Sam was cautious at first, as he didn't want to upset the girl anymore than he had already, but with Abby's reassurance that she was fine, he was more at ease. "I had long known that I was illegitimate." She told him. "That doesn't upset me. What did upset me was realising that Mum had just walked away from here when she had a family who could have helped her."
Sam nodded. "I was just as upset. Your mum running away was one thing, but realising that she was with child when she did, really angered me. We all knew your mum, and knowing that she couldn't confide in any of us, especially her dad, made me very sad. I just wish that... Oh well it's no good going over that, it won't help at all, too many years have passed." Abby wondered what he was going to say, but didn't press the point knowing that as Mary had said, when they don't want to tell, they won't say anything.
She decided to bring the conversation around to her grandfather. "What was my grandfather like?"

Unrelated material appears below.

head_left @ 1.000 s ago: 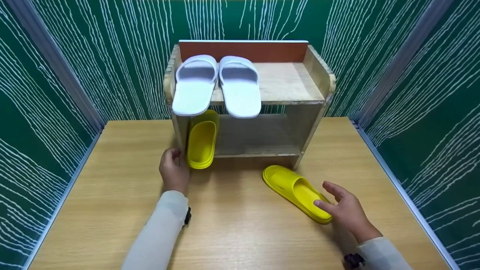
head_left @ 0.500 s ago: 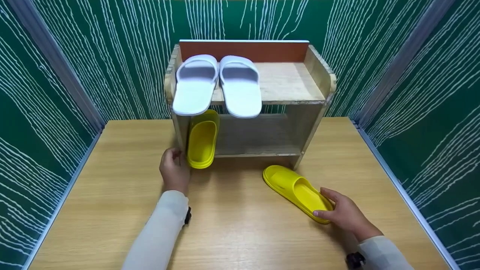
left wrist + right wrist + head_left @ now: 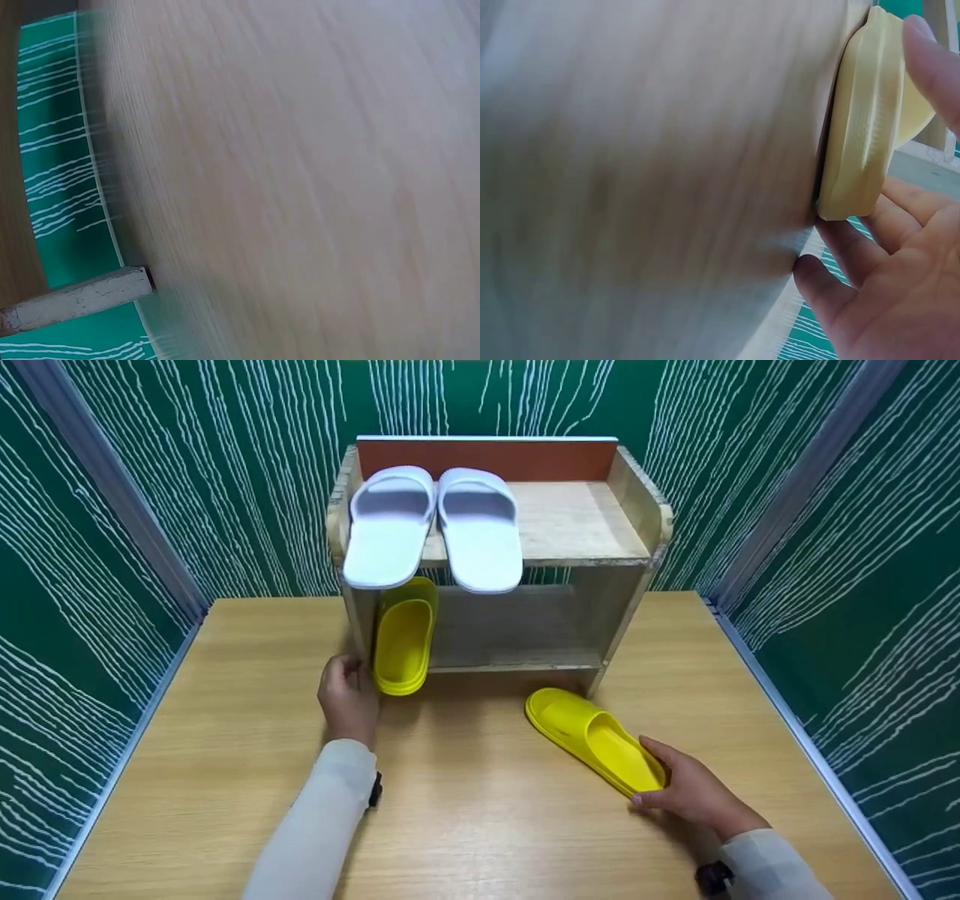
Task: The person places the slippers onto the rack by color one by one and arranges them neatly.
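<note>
My right hand (image 3: 694,791) is at the heel of a yellow slipper (image 3: 577,727) on the table, thumb along the near edge and fingers along the far one. In the right wrist view the slipper (image 3: 859,135) stands between thumb and fingers, its sole against the tabletop. My left hand (image 3: 349,701), fingers curled, holds the lower left side of the wooden shoe rack (image 3: 637,506). Its hold is partly hidden, and the left wrist view does not show the hand. Another yellow slipper (image 3: 403,645) lies on the rack's lower shelf at the left, heel jutting past the front edge.
Two white slippers (image 3: 386,544) sit side by side on the left of the top shelf, heels over the edge. The wooden table (image 3: 480,825) is bounded by green walls (image 3: 862,585) with white streaks. A metal-coloured strip runs along the side walls' foot.
My right hand has come down onto the yellow slipper's heel, its thumb moving from over the slipper to the near edge. The left hand has stayed at the rack.
</note>
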Demonstrator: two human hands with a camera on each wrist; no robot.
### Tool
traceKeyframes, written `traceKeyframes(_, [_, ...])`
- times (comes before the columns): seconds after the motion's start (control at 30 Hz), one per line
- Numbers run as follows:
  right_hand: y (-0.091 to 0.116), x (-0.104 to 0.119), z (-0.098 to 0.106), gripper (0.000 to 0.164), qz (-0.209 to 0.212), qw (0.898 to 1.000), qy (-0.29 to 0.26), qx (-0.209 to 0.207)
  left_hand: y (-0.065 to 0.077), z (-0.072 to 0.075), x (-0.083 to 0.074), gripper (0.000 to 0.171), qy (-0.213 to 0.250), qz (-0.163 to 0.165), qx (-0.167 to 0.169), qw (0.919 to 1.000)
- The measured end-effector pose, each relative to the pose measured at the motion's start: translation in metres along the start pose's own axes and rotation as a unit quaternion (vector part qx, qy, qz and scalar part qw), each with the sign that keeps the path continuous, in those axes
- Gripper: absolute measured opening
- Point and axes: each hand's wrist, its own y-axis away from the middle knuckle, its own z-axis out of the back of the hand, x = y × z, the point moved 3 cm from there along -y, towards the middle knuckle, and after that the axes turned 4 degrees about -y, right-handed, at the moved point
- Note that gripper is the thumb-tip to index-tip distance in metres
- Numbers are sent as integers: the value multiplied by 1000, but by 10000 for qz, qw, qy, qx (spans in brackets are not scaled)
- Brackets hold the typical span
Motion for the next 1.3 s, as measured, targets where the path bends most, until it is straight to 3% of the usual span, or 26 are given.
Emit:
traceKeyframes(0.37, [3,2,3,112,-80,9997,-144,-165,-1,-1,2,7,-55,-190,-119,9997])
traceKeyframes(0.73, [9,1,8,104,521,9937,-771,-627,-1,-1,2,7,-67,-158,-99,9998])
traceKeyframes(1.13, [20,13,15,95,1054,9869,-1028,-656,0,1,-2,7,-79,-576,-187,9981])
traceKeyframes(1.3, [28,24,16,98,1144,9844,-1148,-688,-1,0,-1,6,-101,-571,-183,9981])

Sam smiled affectionately at her. "To tell the truth girl, I don't really know how to describe him. I won't describe him physically, my missus reckons she has a photo of him somewhere, and she started turning the house upside down at eleven o' clock last night. But don't worry, if it's there, she'll find it. Apart from that I suppose I would say your grandfather acted as though his job was the most important thing in the whole wide world. I never knew him once to appear anywhere without his uniform, and it was always cleaned and pressed like he was going on parade in the army. You knew when he was around; his uniform always carried the faint smell of mothballs."
"Excuse me Sam, but what are mothballs?"
Sam chuckled "Mothballs were small pellets which you hung in the wardrobe. Supposedly the aroma, it was Camphor, kept the moths away, don't know if it worked too well though, most of our clothes had small holes where the Moth had been." He carried on. "His boots, you could see your face in them. He was brought up in the traditions of the Great Western Railway, and although every other railwayman was pleased when Nationalisation happened, not him. That was the blackest day of his life, and he refused to give up the styles and trappings of the Great Western. To the day he died he still wore that funny pillbox cap with the initials on the front, and his frock coat. Everything that British Railways did was wrong, because it was not Great Western, and he told them too, no wonder he never got any further than Combe Lyney. I don't know if he applied for promotion, if he did, well he didn't get anywhere, I don't even know if he was disappointed, if he was he never showed it, not your grandfather, he still did his job every day as if the District Manager was watching him constantly, and for him, there was only one way, by the book, perfectly!"
Sam paused to take a long drink from the pint that had appeared as if by magic at his elbow, brought by Jack who nodded to Abby letting her know that it was paid for. "He wouldn't accept any standard but the best, from himself, and particularly from the porters, strewth; he could, and did, make their lives a misery."
Abby listened intently, building a picture of this martinet, who was now coming to life. "Was he born here, in the village?"
Sam shook his head. "No, he was a Cornishman, don't know exactly whereabouts, but he was certainly Cornish. Tregonney, you know, Cornish name." Abby could have kicked herself, she wasn't thinking straight.
"So when did he come to Combe Lyney?" she asked.
Sam had to think about this. "Before the War it was, now was it before or after the abdication, yes after, I'm sure after, so that would put it about '37 or '38," he thought a little bit more then stated confidently. "Nineteen thirty-eight. That was it. I was still a lad at the time, he would have been in his late thirties, and even then he acted as if he was late fifties. How he managed to get that lovely girl to marry him I shall never know, she came with him, stationmasters had to be married you see. Mind she looked frail even then, not surprised she was taken early."
Abby interrupted. "Taken early, she died?"
Sam looked at her with sympathy. "Yes, girl, she died, Pneumonia it was, would have been about Nineteen fifty-eight, she never was very healthy." Here he stopped again and his eyes grew cloudy as he wandered back into a past that was gone forever.
Abby waited patiently, wanting to ask about her mother, but not wishing to disturb his thoughts. Sam roused himself, and as if he had read her thoughts continued. "You'll want to know about your mum. Lively girl, had your granddad's colouring, very little of your grandma in her. Had a lot of spirit, right little tomboy as I recall. After your grandma died she was left very much to herself, didn't get into trouble though, always interested in what was going on. She came into the milking parlour one afternoon, and insisted on being shown how to milk, got it right too, Cow's are very sensitive to who's milking them, and if it's not right will get quite vexatious, and won't milk freely. She would come most afternoons after that and help, then her father found out and put a stop to it."
"Why?" asked Abby.
"Because his daughter was going to be better in life than a farmer's wife," replied Sam, "don't ask me why being able to milk a cow, automatically made her into a farmer's wife, but that was how he thought, he was a bit mazed about it. Same as when the signalman, Purvess his name was, showed her how to pull the levers, and answer the bells. Your grandfather really carpeted him, and no mistake. Funny thing, he could have had him sacked, if the District Superintendent had found out about it he would have been, but according to Purvess it never even went into the weekly report."